Attachment #439886 - Flags: review?(jduell.mcbugs)

Attachment #439884 - Flags: review?(jduell.mcbugs)

Jason Duell

Reporter

Comment 22

•

14 years ago

Comment on attachment 439886 [details] [diff] [review]
Quick fix v2

After chatting with bsmedberg, the preferred way to handle this is to cache the data on the child side, not the parent.  That way we can fire off OnDataAvail as soon as OnStart completes, rather than waiting for an IPC round trip.

See BrowserStreamChild::RecvWrite() for an example.

Thanks for picking this bug up jdm!

Attachment #439886 - Flags: review?(jduell.mcbugs) → review-

Chris Jones [:cjones] inactive; ni?/f?/r? if you need me

Comment 23

•

14 years ago

(In reply to comment #10)
> Fwiw, this frame in the backtrace
> 
> xul.dll!nsDocLoader::FireOnLocationChange
> 
> suggests that we're forwarding onlocationchange to chrome.  If that's right,
> comment 9 is incorrect.  I do however think that we shouldn't forward
> cross-process a notification that chrome can (can?|might?) listen to.
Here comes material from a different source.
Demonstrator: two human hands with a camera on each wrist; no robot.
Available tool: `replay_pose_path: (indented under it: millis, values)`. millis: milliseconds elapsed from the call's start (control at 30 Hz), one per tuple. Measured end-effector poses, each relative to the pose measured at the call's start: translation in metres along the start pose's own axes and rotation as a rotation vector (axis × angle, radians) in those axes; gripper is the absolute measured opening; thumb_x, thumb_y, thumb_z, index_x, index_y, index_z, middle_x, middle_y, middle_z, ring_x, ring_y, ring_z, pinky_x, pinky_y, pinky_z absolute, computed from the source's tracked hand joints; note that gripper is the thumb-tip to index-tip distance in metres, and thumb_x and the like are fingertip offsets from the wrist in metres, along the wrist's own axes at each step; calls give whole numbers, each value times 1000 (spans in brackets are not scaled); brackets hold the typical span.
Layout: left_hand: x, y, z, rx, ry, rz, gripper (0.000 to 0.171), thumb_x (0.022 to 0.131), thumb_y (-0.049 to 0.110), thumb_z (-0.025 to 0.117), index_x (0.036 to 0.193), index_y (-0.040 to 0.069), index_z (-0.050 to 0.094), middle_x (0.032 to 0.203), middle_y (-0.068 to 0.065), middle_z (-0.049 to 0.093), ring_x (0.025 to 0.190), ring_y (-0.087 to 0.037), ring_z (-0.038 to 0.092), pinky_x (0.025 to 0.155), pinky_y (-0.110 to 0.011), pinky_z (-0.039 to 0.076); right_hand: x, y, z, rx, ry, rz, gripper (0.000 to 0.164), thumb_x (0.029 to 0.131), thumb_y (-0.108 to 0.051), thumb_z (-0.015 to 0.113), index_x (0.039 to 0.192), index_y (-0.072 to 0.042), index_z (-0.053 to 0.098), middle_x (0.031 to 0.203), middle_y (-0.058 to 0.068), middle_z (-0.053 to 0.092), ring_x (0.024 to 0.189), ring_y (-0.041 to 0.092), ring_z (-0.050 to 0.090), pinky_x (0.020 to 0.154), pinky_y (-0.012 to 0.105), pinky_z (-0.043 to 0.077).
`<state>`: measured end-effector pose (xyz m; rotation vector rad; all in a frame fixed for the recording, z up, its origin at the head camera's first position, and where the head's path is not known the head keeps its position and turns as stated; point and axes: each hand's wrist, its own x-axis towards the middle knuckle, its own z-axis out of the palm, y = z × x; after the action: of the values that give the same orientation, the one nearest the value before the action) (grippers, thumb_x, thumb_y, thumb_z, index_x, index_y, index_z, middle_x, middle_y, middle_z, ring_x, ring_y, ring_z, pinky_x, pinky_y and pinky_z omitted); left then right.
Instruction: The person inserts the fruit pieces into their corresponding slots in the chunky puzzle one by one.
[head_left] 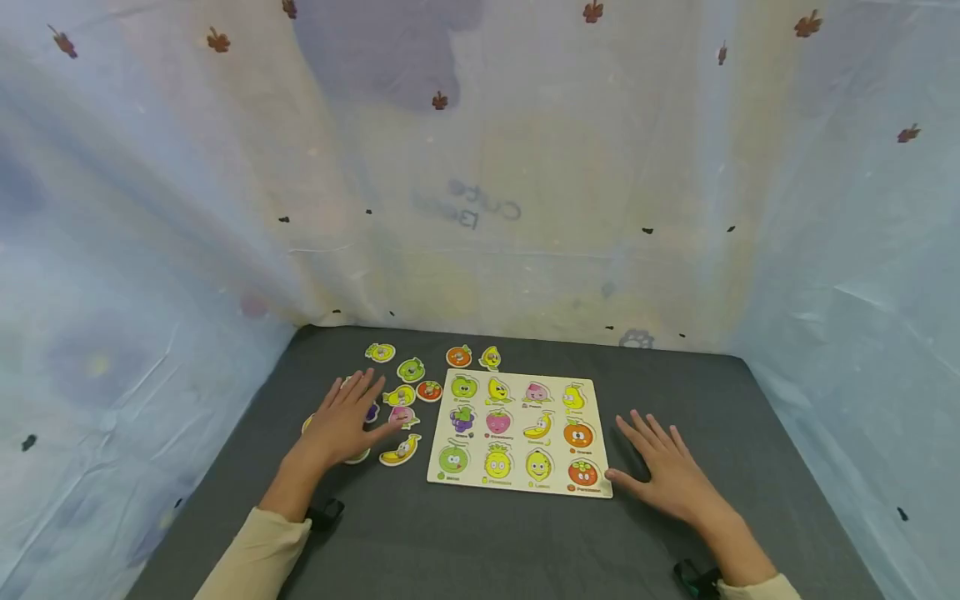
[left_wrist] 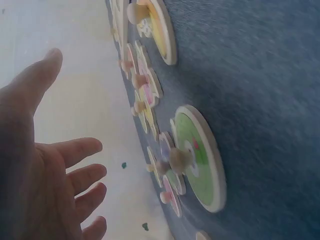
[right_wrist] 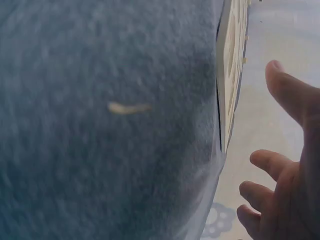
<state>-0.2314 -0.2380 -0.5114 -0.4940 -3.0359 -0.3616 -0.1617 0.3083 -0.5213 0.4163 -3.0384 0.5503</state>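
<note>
A pale puzzle board [head_left: 519,408] with printed fruit pictures in rows lies on the dark table. My left hand [head_left: 339,423] hovers with fingers spread over a scatter of knobbed fruit pieces to the board's left, partly hiding several. Around it lie a banana piece [head_left: 400,450], a pink piece [head_left: 402,417] and a red tomato-like piece [head_left: 429,391]. In the left wrist view a round green piece [left_wrist: 200,160] with a wooden knob is nearest, apart from the fingers. My right hand [head_left: 663,467], fingers spread and holding nothing, is beside the board's lower right corner.
An orange piece [head_left: 459,357] and a yellow lemon-like piece [head_left: 490,358] lie behind the board's far edge. Farther left are a green piece [head_left: 411,370] and a yellow piece [head_left: 380,352]. A pale printed curtain [head_left: 525,208] surrounds the dark tabletop [head_left: 480,550] at the back and sides.
</note>
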Motion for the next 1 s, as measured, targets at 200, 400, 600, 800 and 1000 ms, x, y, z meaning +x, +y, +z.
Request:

Is forwarding onlocationchange to chrome indeed what was causing this bug?  If so, why are we doing that?  Can't chrome determine for itself when the location has changed?

(In reply to comment #11)
> I don't know what is confusing with the name "sendSyncMessageToParent"
> It is sending a synchronous messageManager message from child to parent.
> 

'send': for a 'sync' message Foo() in a protocol spec, the IPDL compiler generate a C++ method called SendFoo(); for an 'rpc' message Bar(), it generates a method CallBar().  Also, prevailing style uses upper-case MessageName().

'Sync': IPDL uses the 'sync' keyword to mean "synchronous, non-reentrant"; 'rpc' is "synchronous, reentrant."

'ToParent': is implied

This is all documented here https://developer.mozilla.org/en/IPDL.

Chris Jones [:cjones] inactive; ni?/f?/r? if you need me

Comment 24

•

14 years ago

(In reply to comment #23)
> Is forwarding onlocationchange to chrome indeed what was causing this bug?  If
> so, why are we doing that?  Can't chrome determine for itself when the location
> has changed?
> 

(FWIW I don't disagree with the proposed fix, I just think it would be propitious to smoke out unnecessary event forwarding.)

Josh Matthews [:jdm]

Assignee

Comment 25

•

14 years ago

Attached patch Patch (obsolete) — Details — Splinter Review

Still untested.  If there's a testcase for this, it would be nice to prove to myself that this works.

Assignee: nobody → josh

Attachment #439886 - Attachment is obsolete: true

Attachment #440068 - Flags: review?(jduell.mcbugs)

Josh Matthews [:jdm]

Assignee

Comment 26

•

14 years ago

Attached patch Patch (obsolete) — Details — Splinter Review

One day mq and I will get along without incident.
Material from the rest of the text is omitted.